In recent months the high-profile case of musician Britney Spears has thrust conservator disputes into the national spotlight. To help you better understand how this process works, let’s take a closer look at how conservatorships are established and the rules for contesting them.
Establishing a Conservatorship
Sometimes people become unable to manage their own affairs, due to things such as age-related cognitive decline, traumatic injury or mental illness. When such events occur, family members of the person in question will often seek to have a conservatorship established.
If granted by a probate court, a conservatorship gives power over the affairs of a person to a court-appointed decision maker who is required to act in their best interest. Often, courts appoint guardians to handle medical decisions, and conservators to handle financial decisions. A court can choose one person to fill both roles, or two separate people, or merely appoint one and not the other.
By making these appointments, courts try to ensure that a person cannot damage their own health or finances because they are not capable of making informed decisions.
What Happens if There is a Dispute?
While conservatorships are designed to help, whether they succeed or not ultimately falls on the people designated to fill that role.
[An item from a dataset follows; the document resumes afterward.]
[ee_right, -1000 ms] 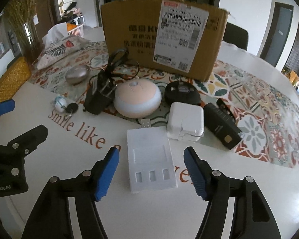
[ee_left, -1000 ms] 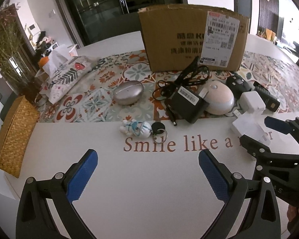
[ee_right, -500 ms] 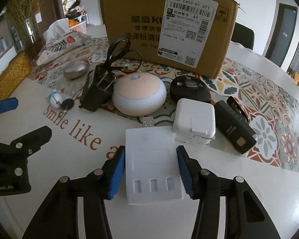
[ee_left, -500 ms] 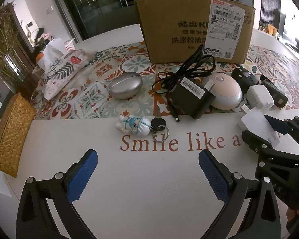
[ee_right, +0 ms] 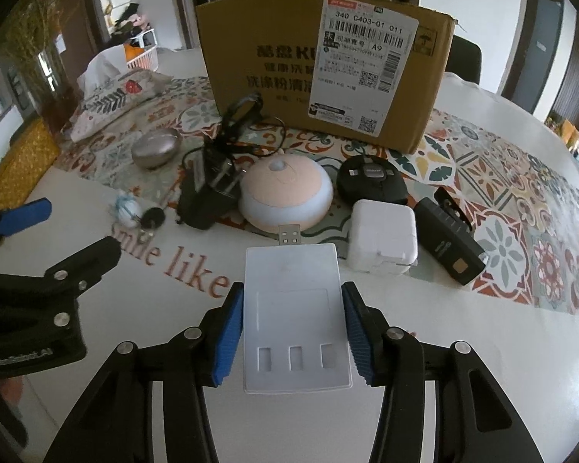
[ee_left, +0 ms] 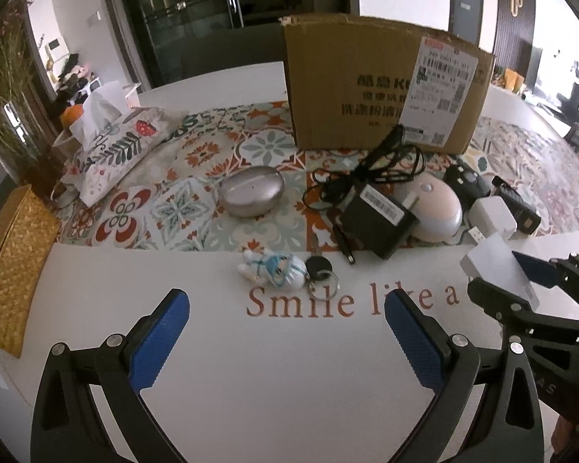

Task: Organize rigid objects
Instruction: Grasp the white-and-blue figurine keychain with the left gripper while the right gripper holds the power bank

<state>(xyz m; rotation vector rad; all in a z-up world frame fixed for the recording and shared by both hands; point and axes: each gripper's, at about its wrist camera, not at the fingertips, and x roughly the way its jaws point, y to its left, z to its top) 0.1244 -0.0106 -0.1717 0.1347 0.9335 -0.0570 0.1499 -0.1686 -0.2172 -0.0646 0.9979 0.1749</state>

Sometimes conservators act in their own interest, rather than in the interest of the person they are legally obligated to protect. On other occasions, a person who was once incapable of informed decisions recovers and becomes capable of overseeing her own affairs. By the same token, a conservator may be unfairly accused of acting out of self-interest, and a person with diminished capacity may feel they are recovered, yet still behave in a way that invites concern.
When scenarios such as these unfold, a conservator dispute may arise. These disputes may take the form of a person under a conservatorship seeking to have it ended or modified, or the family of a person under a conservatorship seeking to have the conservator changed. Disputes may also arise during the initial creation of the conservatorship. Siblings may disagree over who is the best person to fill that role for a parent. If someone has been married multiple times, this may also create complications in terms of whom to choose to fill important probate positions.
In such cases, a judge will hear evidence from both parties. This may include financial records, medical records and the evaluation of the person in question by independent professionals. Once all evidence and testimony is submitted, a judge will make the ultimate determination. A conservatorship may be dissolved or modified according to the judge’s perception of the best interest of the person involved.
Do I Need a Legal Advocate?
Conservatorship disputes are often quite tricky to navigate. Raising the stakes is the fact that probate decisions are reversed on appeal less frequently than other court decisions. This means that it is crucial to make your best case at the outset of the process — and an experienced legal partner is essential for that to happen.
Modifying or overturning a conservatorship can also be a difficult challenge. In all such scenarios, the help of a law firm that specializes in this kind of litigation can make an important difference.